What you are asked to do ▸
What is needed here is an exact copy of all the data.

The data ▸
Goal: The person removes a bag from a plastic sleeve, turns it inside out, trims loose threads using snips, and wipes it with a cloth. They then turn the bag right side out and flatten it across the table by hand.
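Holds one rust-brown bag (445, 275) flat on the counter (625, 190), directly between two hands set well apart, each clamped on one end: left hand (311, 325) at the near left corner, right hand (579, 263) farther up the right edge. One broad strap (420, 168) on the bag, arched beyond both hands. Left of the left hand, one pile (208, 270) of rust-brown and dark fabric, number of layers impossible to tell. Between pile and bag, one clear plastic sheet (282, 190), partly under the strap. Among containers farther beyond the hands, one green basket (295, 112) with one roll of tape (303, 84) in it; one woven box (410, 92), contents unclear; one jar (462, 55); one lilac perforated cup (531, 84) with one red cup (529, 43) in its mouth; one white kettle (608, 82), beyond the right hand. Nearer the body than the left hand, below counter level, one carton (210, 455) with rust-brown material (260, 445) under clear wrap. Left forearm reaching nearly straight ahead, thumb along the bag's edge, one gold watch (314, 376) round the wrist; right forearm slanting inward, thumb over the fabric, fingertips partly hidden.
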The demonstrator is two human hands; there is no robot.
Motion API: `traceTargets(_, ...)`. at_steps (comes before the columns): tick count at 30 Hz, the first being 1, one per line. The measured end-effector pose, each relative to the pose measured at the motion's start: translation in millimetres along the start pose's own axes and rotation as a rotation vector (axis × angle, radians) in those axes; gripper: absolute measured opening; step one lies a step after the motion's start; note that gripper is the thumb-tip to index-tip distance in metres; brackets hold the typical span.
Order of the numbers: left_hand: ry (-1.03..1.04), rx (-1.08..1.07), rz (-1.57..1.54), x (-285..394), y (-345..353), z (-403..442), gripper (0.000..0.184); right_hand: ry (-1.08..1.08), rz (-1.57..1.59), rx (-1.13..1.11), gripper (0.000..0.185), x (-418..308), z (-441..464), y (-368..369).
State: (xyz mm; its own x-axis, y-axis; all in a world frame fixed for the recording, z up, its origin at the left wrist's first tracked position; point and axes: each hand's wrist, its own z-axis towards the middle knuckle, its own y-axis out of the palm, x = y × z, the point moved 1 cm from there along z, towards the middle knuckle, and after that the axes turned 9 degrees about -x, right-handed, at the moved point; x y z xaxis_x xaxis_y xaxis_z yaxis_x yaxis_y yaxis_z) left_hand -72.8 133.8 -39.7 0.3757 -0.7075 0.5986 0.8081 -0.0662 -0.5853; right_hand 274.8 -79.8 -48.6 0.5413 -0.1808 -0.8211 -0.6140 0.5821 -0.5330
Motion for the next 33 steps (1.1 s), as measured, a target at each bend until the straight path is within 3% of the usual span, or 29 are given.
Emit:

Exercise answer ▸
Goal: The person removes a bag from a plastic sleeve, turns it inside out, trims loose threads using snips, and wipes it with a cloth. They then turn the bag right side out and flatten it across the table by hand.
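Holds one rust-brown bag (445, 275) flat on the counter (625, 190), directly between two hands set well apart, each clamped on one end: left hand (311, 325) at the near left corner, right hand (579, 263) farther up the right edge. One broad strap (420, 168) on the bag, arched beyond both hands. Left of the left hand, one pile (208, 270) of rust-brown and dark fabric, number of layers impossible to tell. Between pile and bag, one clear plastic sheet (282, 190), partly under the strap. Among containers farther beyond the hands, one green basket (295, 112) with one roll of tape (303, 84) in it; one woven box (410, 92), contents unclear; one jar (462, 55); one lilac perforated cup (531, 84) with one red cup (529, 43) in its mouth; one white kettle (608, 82), beyond the right hand. Nearer the body than the left hand, below counter level, one carton (210, 455) with rust-brown material (260, 445) under clear wrap. Left forearm reaching nearly straight ahead, thumb along the bag's edge, one gold watch (314, 376) round the wrist; right forearm slanting inward, thumb over the fabric, fingertips partly hidden.
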The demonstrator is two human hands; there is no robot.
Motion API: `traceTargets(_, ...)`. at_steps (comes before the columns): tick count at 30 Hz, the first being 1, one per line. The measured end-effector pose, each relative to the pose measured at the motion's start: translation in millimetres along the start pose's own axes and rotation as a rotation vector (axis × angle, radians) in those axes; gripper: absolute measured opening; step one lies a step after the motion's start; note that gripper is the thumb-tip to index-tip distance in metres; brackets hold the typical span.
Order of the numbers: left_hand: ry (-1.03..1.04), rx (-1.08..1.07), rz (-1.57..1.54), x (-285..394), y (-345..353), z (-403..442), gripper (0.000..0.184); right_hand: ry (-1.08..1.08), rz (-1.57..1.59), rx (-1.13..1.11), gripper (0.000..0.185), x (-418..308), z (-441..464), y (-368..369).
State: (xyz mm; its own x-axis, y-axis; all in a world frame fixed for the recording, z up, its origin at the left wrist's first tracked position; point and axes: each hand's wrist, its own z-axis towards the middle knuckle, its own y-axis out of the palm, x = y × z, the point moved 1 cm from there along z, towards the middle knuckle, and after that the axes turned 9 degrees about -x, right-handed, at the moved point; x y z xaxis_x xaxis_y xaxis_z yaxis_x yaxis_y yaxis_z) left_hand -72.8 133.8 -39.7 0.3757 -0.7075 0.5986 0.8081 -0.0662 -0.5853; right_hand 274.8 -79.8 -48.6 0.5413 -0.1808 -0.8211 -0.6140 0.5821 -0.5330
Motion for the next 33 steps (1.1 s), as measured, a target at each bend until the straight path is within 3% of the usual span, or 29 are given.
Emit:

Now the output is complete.